Un film en-dessous des Quatre Cents Coups, porté par un Antoine Doinel plus lisse que dans le premier film. Étrangement, j’ai senti un air hébété chez lui, que je n’avais pas trouvé dans son enfance. Dans le premier film, Antoine est un garçon qui gagne notre compassion, se débrouillant et avançant comme il le peut dans un environnement familial et social qui ne lui donne que peu de chances de “réussir”. Jeune homme, il m’a laissé au mieux indifférent, ou m’a agacé.
J’ai senti aussi que Truffaut avait donné davantage de liberté à son acteur qui semble improviser et sonne souvent faux. On me rétorquera que c’est le souffle de liberté de la Nouvelle Vague, ce qui ne me le rendra pas plus sympathique pour autant. De même, sa relation avec Christine est aussi assez malaisante (le vouvoiement, la présence des parents) et m’a semblé peu crédible.
Ça vouvoie avant le sexe et ça explique ensuite comment étaler le beurre…
La photographie est propre, mais filmer la Tour Eiffel ou le Sacré Cœur plaira aux Américains mais ne rendra pas un film automatiquement esthétique. La ficelle est trop facile et est trop usée ici. Quelques scènes sont dispensables aussi comme les scènes autour du prestidigitateur. Et le zoom dégueulasse, c’était pas nécessaire non plus.
Je lis ici que le film est très drôle : je n’ai pas ri une seule fois. Pourtant, les Quatre Cents Coups était un film drôle et dramatique. Dans Baisers volés, les blagues tombent souvent à plat, ou la situation est trop forcée (la scène de l'embauche avec les boîtes à chaussures). Le jeu gêné et englué d’Antoine aurait pu être comique en lui même, mais ce n’est pas le cas.
Ce qui m’a intéressé au final dans ce film, c’est ces histoires de détectives privées qui travaillent sur les moralités d’un Paris qui se libère des carcans d’avant-guerre, ou bien les moments où Antoine parle de Madame Tabard, hypnotisante et presque vraiment irréelle pour le coup, voire même fantasmatique. Au travers de ses gestes, de sa voix magique et de sa posture élégante, se dégage une grâce telle que le mot “d’apparition” semble en effet le plus approprié pour épouser les contours de cette femme qui disparaît de la vie d’Antoine aussi vite qu’elle est apparue.
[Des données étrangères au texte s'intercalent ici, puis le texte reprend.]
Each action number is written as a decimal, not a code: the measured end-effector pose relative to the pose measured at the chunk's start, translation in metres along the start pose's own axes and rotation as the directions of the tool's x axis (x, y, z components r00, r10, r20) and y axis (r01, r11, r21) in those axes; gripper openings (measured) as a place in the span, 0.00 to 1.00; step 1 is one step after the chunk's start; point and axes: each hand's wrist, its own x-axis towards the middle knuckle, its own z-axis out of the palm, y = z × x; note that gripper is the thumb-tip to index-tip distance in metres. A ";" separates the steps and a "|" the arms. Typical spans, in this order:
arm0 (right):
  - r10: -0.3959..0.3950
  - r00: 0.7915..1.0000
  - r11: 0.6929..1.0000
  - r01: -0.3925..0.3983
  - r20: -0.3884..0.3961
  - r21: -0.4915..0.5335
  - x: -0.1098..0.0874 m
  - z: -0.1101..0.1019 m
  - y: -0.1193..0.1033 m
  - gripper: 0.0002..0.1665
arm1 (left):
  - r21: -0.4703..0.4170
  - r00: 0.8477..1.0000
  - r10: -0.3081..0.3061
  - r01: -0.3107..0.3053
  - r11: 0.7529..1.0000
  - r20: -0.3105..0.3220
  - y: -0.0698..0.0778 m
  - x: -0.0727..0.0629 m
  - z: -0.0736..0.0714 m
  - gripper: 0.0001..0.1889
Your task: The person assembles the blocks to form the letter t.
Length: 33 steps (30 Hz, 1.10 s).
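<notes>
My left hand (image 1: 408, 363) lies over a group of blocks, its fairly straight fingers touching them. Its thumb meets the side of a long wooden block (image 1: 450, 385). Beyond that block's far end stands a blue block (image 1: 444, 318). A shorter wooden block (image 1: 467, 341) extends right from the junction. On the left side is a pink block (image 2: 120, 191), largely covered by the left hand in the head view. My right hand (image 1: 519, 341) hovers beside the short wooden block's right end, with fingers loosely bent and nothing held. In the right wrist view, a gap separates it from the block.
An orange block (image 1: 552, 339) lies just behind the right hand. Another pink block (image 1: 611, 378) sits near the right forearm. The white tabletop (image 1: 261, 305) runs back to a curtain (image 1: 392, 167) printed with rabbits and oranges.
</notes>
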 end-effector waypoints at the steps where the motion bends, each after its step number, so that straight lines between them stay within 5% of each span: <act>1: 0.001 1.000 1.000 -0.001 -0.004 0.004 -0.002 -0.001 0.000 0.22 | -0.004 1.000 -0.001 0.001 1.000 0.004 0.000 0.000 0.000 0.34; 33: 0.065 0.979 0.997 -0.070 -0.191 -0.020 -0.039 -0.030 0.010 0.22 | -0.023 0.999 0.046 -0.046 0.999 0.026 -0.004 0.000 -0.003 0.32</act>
La scène du miroir est à cet égard intéressante : à mesure qu’il assène son prénom et son nom, on se demande ce qu’ils tiennent de réel.
Et à la fin, le film a le mérite de montrer que c’est toujours la réalité qui triomphe : le couple bancal et gênant dont j’ai parlé plus haut, avec notre mièvre Christine, mais tellement plus conventionnel.